[Data provided — start]
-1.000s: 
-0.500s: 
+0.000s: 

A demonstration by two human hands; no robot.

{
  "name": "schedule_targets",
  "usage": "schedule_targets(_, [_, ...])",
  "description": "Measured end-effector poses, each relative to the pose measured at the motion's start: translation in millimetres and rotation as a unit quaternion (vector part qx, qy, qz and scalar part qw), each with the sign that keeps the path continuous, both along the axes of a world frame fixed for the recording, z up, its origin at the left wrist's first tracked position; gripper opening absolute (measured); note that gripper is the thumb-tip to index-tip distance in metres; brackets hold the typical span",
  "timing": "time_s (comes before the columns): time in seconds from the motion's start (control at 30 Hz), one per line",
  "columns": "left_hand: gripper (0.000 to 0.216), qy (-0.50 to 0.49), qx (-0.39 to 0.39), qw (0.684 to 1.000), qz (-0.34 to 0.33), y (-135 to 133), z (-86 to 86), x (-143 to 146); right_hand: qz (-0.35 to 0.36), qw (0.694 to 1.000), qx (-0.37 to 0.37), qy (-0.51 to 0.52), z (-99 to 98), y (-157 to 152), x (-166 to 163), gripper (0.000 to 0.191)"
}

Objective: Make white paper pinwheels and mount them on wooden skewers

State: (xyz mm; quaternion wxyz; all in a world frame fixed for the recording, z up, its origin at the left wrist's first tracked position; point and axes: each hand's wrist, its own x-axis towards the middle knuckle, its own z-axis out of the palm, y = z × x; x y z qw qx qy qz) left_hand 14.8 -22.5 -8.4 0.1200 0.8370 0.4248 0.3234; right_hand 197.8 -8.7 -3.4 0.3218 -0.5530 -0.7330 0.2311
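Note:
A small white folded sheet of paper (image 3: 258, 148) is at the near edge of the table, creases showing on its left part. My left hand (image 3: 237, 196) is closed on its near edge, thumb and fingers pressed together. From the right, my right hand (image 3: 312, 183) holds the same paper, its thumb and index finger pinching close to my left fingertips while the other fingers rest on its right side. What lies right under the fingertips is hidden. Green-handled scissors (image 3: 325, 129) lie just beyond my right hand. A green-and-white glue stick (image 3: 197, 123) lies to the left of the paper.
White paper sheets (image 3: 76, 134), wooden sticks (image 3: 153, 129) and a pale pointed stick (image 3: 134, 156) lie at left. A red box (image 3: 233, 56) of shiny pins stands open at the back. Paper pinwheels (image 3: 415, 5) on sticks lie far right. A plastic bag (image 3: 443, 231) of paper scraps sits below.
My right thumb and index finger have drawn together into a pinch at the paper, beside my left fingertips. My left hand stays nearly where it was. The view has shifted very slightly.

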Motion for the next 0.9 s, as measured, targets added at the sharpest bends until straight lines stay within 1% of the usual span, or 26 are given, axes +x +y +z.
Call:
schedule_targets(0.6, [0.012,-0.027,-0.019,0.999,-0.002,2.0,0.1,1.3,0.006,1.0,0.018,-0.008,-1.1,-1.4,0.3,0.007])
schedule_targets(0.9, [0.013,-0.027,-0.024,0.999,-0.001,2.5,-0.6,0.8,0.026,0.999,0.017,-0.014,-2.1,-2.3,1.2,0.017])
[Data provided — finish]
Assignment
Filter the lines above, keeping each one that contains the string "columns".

Written solution
  "timing": "time_s (comes before the columns): time in seconds from the motion's start (control at 30 Hz), one per line",
  "columns": "left_hand: gripper (0.000 to 0.216), qy (-0.50 to 0.49), qx (-0.39 to 0.39), qw (0.684 to 1.000), qz (-0.34 to 0.33), y (-135 to 133), z (-86 to 86), x (-143 to 146); right_hand: qz (-0.35 to 0.36), qw (0.694 to 1.000), qx (-0.37 to 0.37), qy (-0.51 to 0.52), z (-99 to 98), y (-157 to 152), x (-166 to 163), gripper (0.000 to 0.191)"

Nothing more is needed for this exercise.